* **WHAT TO WORK ON**
Beginning with the line that contains "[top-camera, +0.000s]", repeat each line exactly through the end of the listing below. Pictures stay out.
════════
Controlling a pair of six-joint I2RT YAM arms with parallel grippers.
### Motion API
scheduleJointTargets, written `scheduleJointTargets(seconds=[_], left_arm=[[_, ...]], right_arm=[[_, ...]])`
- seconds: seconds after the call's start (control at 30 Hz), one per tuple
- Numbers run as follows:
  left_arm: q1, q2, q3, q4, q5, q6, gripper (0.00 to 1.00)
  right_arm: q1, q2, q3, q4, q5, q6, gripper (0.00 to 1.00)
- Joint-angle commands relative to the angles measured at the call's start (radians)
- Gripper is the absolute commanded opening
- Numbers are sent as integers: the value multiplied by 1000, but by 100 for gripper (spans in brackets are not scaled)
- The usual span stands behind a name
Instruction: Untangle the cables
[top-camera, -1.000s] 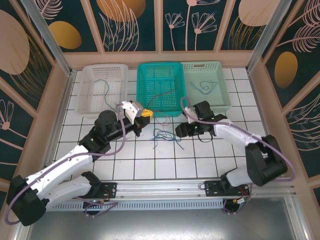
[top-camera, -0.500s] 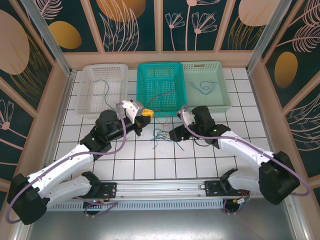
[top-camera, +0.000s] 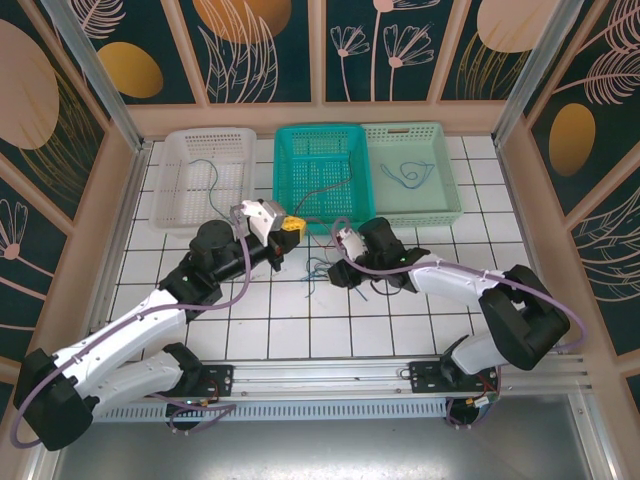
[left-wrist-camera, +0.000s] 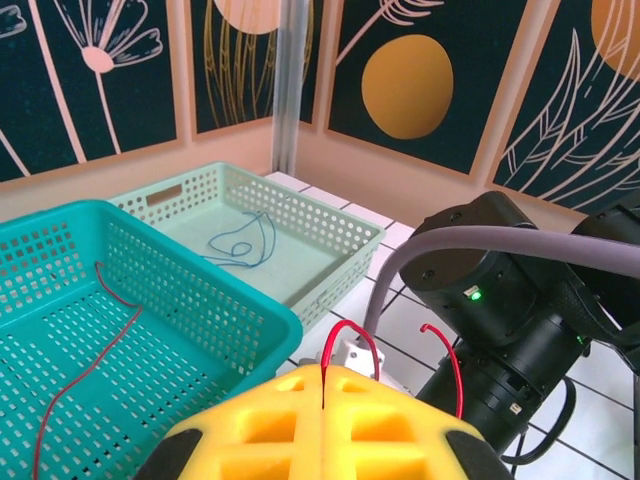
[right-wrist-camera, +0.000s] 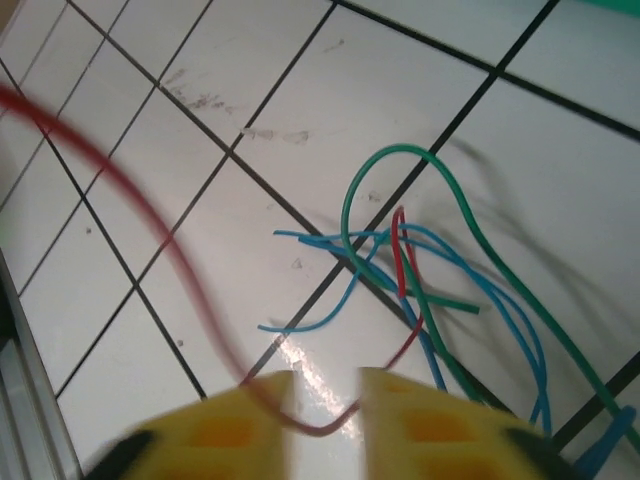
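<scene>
The cables (top-camera: 322, 268) lie as a loose tangle of blue, green and red strands on the white tiled table (top-camera: 300, 335), just below the teal basket (top-camera: 281, 180) in the middle of the overhead view. The left gripper (left-wrist-camera: 322, 378) is closed tight on a red wire (left-wrist-camera: 345, 335). The wire is pinched in the seam between the yellow fingers and loops up above them at the bottom centre of the left wrist view. A red strand is also seen on the floor of the teal basket, though whether it is the same wire cannot be made out.

The right gripper (right-wrist-camera: 325, 395) is held low over the tangle, at the lower centre of its wrist view. A narrow gap is left between its yellow fingers. A blurred red strand sweeps down from the upper left of that view and curves into the gap, and it cannot be told whether the fingers touch it.

A curled blue wire (top-camera: 405, 173) is seen in the pale green basket (top-camera: 452, 170) at the upper right. A thin dark wire (top-camera: 205, 178) lies in the white basket (top-camera: 163, 180) at the upper left.
</scene>
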Motion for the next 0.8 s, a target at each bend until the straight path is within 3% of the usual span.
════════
* **EXERCISE RESULT**
[top-camera, +0.000s] 
[left-wrist-camera, +0.000s] 
[right-wrist-camera, +0.000s] 
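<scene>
The cables (top-camera: 322, 268) lie as a loose tangle of blue, green and red strands on the white tiled table (top-camera: 300, 335), just below the teal basket (top-camera: 281, 180) in the middle of the overhead view. The left gripper (left-wrist-camera: 322, 378) is closed tight on a red wire (left-wrist-camera: 345, 335). The wire is pinched in the seam between the yellow fingers and loops up above them at the bottom centre of the left wrist view. A red strand is also seen on the floor of the teal basket, though whether it is the same wire cannot be made out.

The right gripper (right-wrist-camera: 325, 395) is held low over the tangle, at the lower centre of its wrist view. A narrow gap is left between its yellow fingers. A blurred red strand sweeps down from the upper left of that view and curves into the gap, and it cannot be told whether the fingers touch it.

A curled blue wire (top-camera: 405, 173) is seen in the pale green basket (top-camera: 452, 170) at the upper right. A thin dark wire (top-camera: 205, 178) lies in the white basket (top-camera: 163, 180) at the upper left.
</scene>
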Motion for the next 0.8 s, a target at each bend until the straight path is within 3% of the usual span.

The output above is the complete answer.